TRPV4-induced Ca2+ entry regulates Müller glial swelling and RVD. A, Cell volume changes in a fura-5F-loaded Müller cell. The sum of 340/380 emissions, adjusted to yield calcium-insensitive intensity values, shows dose-dependent decreases as cell volume increases in the presence of HTS. RVD is observed during the 140 mOsm (46.67% tonicity) but not 190 mOsm (63.33% tonicity) stimulus (arrowhead). B, Dose–response curves for changes in peak perikaryal cross-sectional area in the presence of osmotic challenge show reduced glial swelling in Trpv4−/− (n = 25–31 cells per stimulus) but not substantially in Aqp4−/− cells (n = 31–71) compared with WT cells (n = 27–61). Removal of extracellular Ca2+ during swelling of WT cells (13.3% tonicity) shifted swelling to the extrapolated Trpv4−/− curve (light gray data point; n = 27). Inset, Volume measurement (340 + 380 signals, normalized to baseline) in WT cells (n = 8) exposed to extreme HTS (40 mOsm) and shown with inverted traces.

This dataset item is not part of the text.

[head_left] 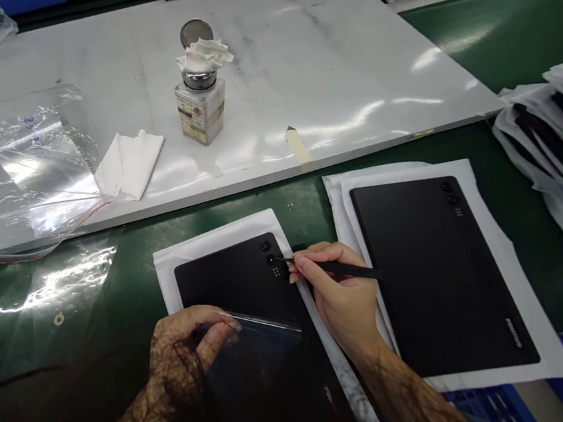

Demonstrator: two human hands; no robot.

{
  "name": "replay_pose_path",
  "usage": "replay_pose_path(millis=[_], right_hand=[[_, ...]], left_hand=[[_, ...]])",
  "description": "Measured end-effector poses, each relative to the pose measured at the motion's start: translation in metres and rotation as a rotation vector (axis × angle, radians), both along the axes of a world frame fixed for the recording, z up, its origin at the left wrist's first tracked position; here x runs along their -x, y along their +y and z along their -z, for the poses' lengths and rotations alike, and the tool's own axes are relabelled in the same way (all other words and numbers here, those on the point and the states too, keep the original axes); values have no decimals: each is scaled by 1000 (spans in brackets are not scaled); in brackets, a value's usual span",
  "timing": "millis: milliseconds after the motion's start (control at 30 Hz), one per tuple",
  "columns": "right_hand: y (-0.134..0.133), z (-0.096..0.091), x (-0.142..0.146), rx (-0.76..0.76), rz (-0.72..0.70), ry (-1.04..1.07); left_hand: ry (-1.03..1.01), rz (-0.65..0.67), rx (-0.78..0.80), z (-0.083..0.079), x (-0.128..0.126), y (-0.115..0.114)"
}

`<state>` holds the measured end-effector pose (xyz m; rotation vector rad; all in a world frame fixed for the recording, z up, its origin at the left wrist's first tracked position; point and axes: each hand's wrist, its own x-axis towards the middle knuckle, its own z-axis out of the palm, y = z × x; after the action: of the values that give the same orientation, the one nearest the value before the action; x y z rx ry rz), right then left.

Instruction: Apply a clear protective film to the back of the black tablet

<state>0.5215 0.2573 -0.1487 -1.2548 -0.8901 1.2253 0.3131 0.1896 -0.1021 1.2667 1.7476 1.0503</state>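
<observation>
A black tablet [234, 274] lies back side up on a white foam sleeve [166, 276]. My right hand [337, 297] is closed round slim black tweezers [350, 270], their fine tip at the tablet's lower camera lens [269, 260]. Between the thumb and fingers of my left hand [182, 341] is the edge of a clear film [263, 333], lifted over the lower part of the tablet. Whether the film still touches the tablet lower down, I cannot tell. Just right of my right hand, a second black tablet [436, 267] rests back side up on its own white sleeve [459, 171].
A white board [276, 69] covers the far side of the green bench. On it stand a solvent bottle [198, 112] topped with tissue, a folded wipe [130, 161] and a clear plastic bag [25, 164]. Several sleeved items [561, 133] are stacked at the right.
</observation>
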Motion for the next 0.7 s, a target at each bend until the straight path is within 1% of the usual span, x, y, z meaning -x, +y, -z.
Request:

Note the lower fluorescence decrease in Ca2+-free saline and the absence of RVD under these conditions (arrow). C, The time course of swelling in WT, Trpv4−/−, and Aqp4−/− cells during a 5 min exposure to 140 mOsm HTS, normalized to base and peak cross-sectional areas to compare swelling kinetics. D, RVD during exposure to 140 mOsm HTS is impaired in Trpv4−/− (n = 38) and Aqp4−/− (n = 57) cells compared with WT cells (n = 52). E, WT and Trpv4−/− cell area over time normalized to baseline (20% peak swelling; 190 mOsm for WT, n = 9; 140 mOsm for Trpv4−/− cells, n = 8). F, WT, Trpv4−/−, and Aqp4−/− cell area over time normalized to baseline (40% peak swelling; 140 mOsm for WT, n = 10; 90 mOsm for Trpv4−/− cells, n = 10; 140 mOsm for Aqp4−/− cells, n = 5).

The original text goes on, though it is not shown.